Она была в своей комнате, сидела в кресле. Все было как прежде. Белоснежные постельные принадлежности были нетронуты, на них не лежала маленькая девочка. За окнами царила тихая ночь, вокруг дома не бушевал вихрь. Сендрин облегченно вздохнула.

Из темноты эркера на нее смотрели пустые глаза. Это были куклы с белыми фарфоровыми лицами. Но она же убрала их, как только вселилась сюда!

Затем она заметила и другие детали, не соответствующие интерьеру ее комнаты: плюшевая игрушка лежала на полу рядом с кроватью; венок из сухих цветов висел на углу зеркала; несколько пар крохотной белой обуви были наполовину задвинуты под комод; повсюду из ниш выглядывали призрачные кукольные лица, неподвижные, с нарисованными слезами арлекина.

Послышался скрип, потом открылась дверь. В помещение вошел мужчина, в одной руке он держал подсвечник с зажженными свечами, в другой — прямоугольный пакет, вероятно, это был дневник в кожаном переплете или большая книга. Он тщательно закрыл за собой дверь и прошел мимо Сендрин, не обращая на нее ни малейшего внимания. Посередине комнаты он опустился на колени, поставил подсвечник на пол и отложил кожаный том в сторону. Потом он обеими руками скатал дорожку в рулон. Под ней оказалась небольшая квадратная каменная плита красноватого цвета, покрытая ломаными узорами. Она была похожа на те древние фрагменты, что повсюду были вделаны в стены и потолки дома. Сендрин никогда не замечала, что такие же были и на полу ее комнаты.

Селкирка нельзя было назвать молодым мужчиной. Ему было чуть больше пятидесяти лет, — так показалось Сендрин. Маленькая Кимберли, несомненно, была поздним ребенком, неожиданной радостью.

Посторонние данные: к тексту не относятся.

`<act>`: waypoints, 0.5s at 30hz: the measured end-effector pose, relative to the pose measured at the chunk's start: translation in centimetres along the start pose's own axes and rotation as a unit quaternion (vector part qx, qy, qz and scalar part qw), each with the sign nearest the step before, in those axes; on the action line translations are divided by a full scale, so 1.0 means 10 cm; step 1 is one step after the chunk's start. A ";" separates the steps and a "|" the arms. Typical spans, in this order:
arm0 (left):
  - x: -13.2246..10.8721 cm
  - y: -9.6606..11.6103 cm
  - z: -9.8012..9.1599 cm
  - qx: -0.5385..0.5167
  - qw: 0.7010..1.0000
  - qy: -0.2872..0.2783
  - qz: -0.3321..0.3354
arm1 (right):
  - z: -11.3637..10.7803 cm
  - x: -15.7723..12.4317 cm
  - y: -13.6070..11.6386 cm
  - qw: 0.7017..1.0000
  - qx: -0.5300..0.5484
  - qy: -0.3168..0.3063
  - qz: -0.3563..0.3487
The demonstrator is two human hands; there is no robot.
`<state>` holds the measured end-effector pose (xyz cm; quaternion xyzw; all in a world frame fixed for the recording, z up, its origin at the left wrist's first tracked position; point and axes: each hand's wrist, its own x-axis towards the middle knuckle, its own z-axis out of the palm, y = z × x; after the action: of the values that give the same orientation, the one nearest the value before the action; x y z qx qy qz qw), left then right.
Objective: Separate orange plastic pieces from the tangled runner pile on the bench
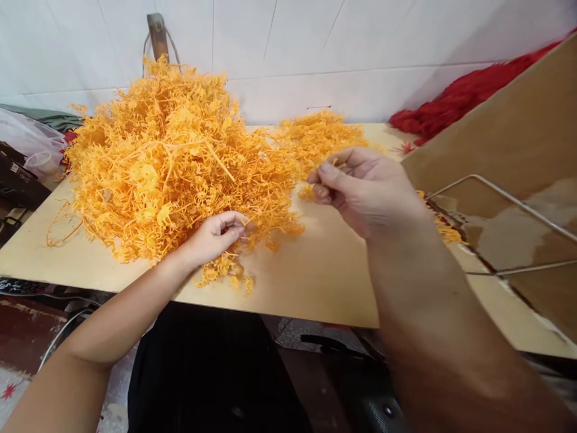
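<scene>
A big tangled heap of orange plastic sprigs (pixel 153 162), thin-stemmed with small spiky flower-like tips, covers the left half of the table. At its front right edge, my left hand (pixel 219 239) pinches an orange sprig (pixel 244 224) between thumb and fingers. Some loose sprigs (pixel 225 270) lie just below that hand. My right hand (pixel 365 186) is raised over the table to the right of the heap, thumb and fingertips pressed together. Whatever sits in that pinch is too small or hidden to name. Behind the right hand lies a smaller orange pile (pixel 320 135).
The light wooden table (pixel 315 276) stands against a white wall (pixel 270 48). On the right, a brown board (pixel 509 126) leans with a bent metal rod (pixel 523 201) before it. Red material (pixel 464 96) is heaped behind the board. A clear plastic bag (pixel 33 135) lies far left.
</scene>
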<state>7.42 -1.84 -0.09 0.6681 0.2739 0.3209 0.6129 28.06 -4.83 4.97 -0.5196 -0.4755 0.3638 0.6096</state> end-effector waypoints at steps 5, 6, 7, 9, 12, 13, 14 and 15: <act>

Возможно, именно поэтому Селкирк ее обожествлял. Адриан рассказал ей, что лорд был очень привязан к малышке; от него она узнала также и то, что ни один труп не был настолько обезображен, как труп этой девочки.

Для того чтобы приподнять плиту, лорд зацепил обеими руками небольшое углубление, которое, очевидно, только для этой цели и было сделано в камне. С трудом ему удалось немного приподнять плиту и отодвинуть ее в сторону, приоткрыв небольшую щель. За ней виднелась абсолютно черная ниша.